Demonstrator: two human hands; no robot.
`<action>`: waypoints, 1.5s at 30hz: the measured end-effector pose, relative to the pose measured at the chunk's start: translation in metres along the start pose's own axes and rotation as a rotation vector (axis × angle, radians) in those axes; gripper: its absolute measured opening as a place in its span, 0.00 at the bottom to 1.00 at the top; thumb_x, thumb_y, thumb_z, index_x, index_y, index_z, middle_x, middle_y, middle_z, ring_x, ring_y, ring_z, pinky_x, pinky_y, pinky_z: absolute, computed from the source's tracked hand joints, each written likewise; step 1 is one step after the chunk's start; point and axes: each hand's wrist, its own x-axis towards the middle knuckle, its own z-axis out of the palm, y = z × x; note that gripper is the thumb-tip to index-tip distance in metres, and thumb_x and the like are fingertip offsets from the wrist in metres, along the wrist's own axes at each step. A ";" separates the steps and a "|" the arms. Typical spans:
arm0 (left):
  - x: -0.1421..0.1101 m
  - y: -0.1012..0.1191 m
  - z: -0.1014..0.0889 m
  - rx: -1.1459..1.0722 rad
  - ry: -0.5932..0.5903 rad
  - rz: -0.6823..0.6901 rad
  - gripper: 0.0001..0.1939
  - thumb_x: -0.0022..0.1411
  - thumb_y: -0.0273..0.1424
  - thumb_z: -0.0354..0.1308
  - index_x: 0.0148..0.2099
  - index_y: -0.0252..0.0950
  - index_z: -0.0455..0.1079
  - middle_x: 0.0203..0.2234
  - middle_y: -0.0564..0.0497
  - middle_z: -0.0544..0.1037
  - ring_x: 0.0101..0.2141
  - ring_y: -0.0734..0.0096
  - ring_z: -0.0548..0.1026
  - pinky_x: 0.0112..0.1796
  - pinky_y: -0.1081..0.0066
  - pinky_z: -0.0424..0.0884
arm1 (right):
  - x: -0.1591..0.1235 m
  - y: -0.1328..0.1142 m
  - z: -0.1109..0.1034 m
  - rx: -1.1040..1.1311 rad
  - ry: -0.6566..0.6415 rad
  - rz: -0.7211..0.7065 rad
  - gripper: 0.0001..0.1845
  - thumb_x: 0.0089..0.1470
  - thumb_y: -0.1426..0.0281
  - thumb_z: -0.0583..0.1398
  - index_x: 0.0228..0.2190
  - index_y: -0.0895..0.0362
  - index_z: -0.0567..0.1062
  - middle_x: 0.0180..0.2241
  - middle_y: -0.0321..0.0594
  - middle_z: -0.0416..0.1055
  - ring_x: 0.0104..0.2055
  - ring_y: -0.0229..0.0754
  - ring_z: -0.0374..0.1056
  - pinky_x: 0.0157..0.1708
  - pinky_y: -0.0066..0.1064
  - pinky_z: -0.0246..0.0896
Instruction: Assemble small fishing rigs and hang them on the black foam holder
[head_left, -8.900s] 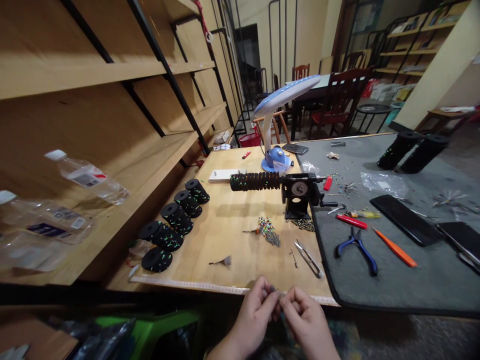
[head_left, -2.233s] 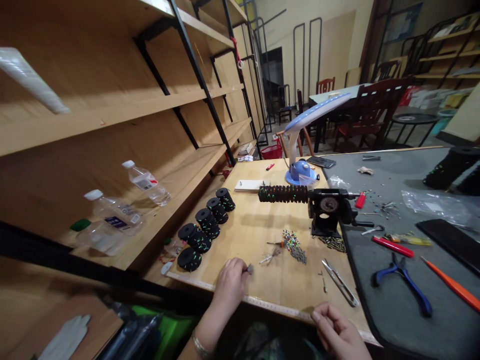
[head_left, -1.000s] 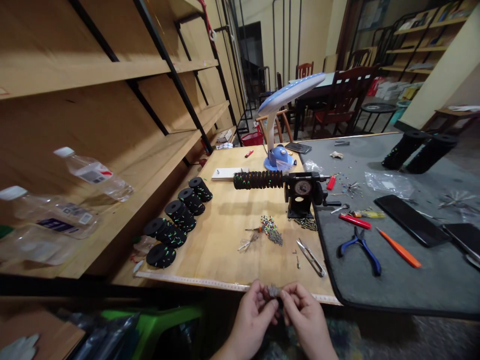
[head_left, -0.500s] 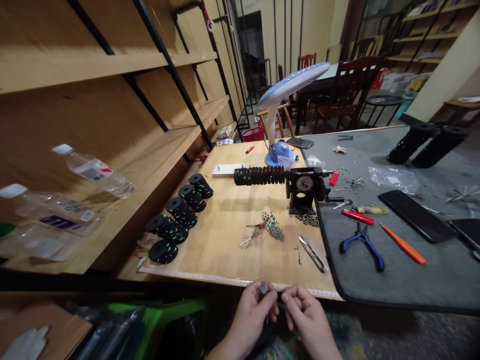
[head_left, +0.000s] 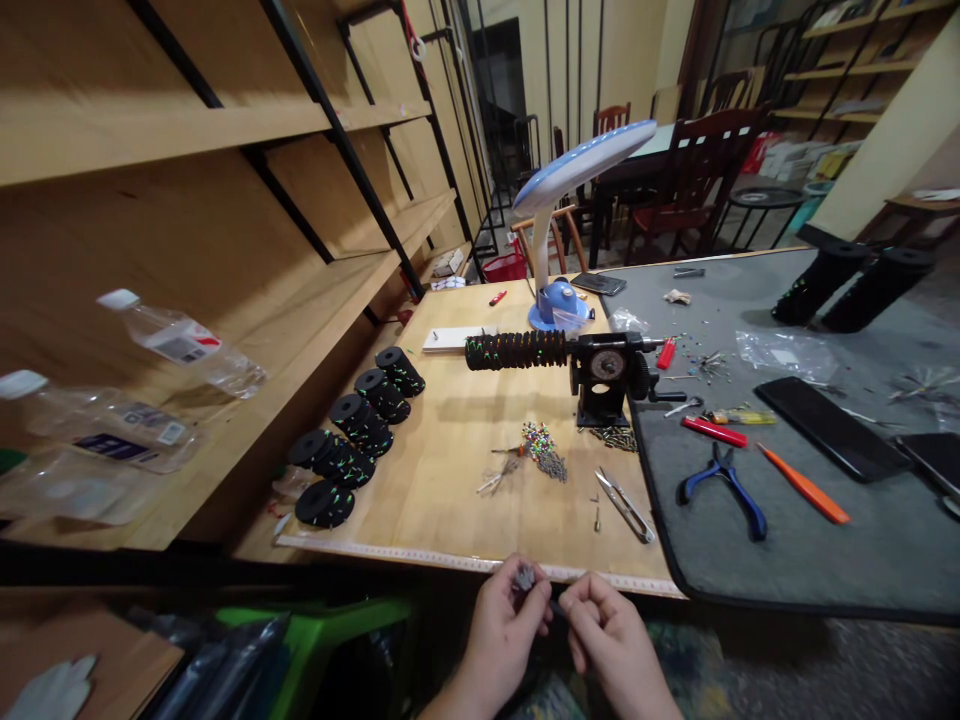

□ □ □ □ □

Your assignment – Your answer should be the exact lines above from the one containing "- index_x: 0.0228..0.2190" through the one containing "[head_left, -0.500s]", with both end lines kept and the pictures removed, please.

Final answer –
  - index_x: 0.0228..0.2190
  - index_y: -0.0895..0.0362
  - index_z: -0.0567..0.1062
  - middle_x: 0.0180..0.2241
  - middle_y: -0.0321..0.0594
  - middle_z: -0.0416..0.1055
  - ring_x: 0.0104..0.2055
  - ring_y: -0.0229..0.0754
  - ring_z: -0.0374..0.1056
  - pinky_x: 0.0157..0.1708
  - pinky_y: -0.0066..0.1064
  - pinky_z: -0.0246..0.0896
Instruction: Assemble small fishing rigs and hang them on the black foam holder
[head_left, -8.900s] 
[head_left, -2.233s] 
[head_left, -1.000s] 
[head_left, -0.500s] 

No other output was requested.